Whichever circle of hell air travel falls into, hotel check-in is in there too. Luckily, by then we’d had plenty of practice at tuning out noise, hassle, assholes and the petty injustices that long line-ups breed. When all was signed and done we were quite done in, but there is no rest for the aggravated. We set out again immediately - along a maze of paved pathways through strange foliage-induced rustling sounds, up long flights of twisted stairs - in search of the bar. On a scale of one to hell, the bar was the airport, the airplane, the bus and the hotel lobby combined. Talking Machines and Freaks galore. The Famille de Dan had already staked out a table; they were yakking and boozing and smoking up a storm. There was no mint for a mojito, no tonic for a gin. We wound up with something martini-flavoured that came with ice cubes and a straw. Not the last straw, by any means; the first of the many hundreds of drinks we figured we’d have to drink in order to cope with our fellow tourists. Hell is not hellish because of the location. Hell is hell because of who else is there.

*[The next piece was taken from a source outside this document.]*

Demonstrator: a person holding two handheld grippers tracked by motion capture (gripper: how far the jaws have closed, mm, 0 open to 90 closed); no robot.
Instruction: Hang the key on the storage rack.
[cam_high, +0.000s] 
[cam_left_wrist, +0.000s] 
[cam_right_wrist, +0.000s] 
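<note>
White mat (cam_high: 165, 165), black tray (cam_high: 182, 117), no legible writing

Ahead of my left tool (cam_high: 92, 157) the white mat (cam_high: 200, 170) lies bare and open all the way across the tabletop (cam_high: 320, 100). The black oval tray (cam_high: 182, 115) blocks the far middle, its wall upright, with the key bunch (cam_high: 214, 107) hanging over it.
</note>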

We set out walking again, to escape the bar, and make sure there really was a beach out there somewhere. By the time we sunk our feet in sand it was well past midnight. There were mysterious tire tracks leading we knew not where and a man lurking in the shadows. Security, we hoped. We couldn’t agree on which way north was. It didn’t help that the stars seemed to be all in the wrong places. The moon sent our shadows rushing headfirst, headlong into the Atlantic. A small heard of Quebequois could be heard, but mercifully not seen, skinny-dipping out on the reef.



Sometime hundreds of hours earlier in the morning, back in Montreal, I had packed a new translation of Don Quixote with high hopes of reading it here on this far beach. By bedtime I suspected Dante’s Inferno would have been more apropos.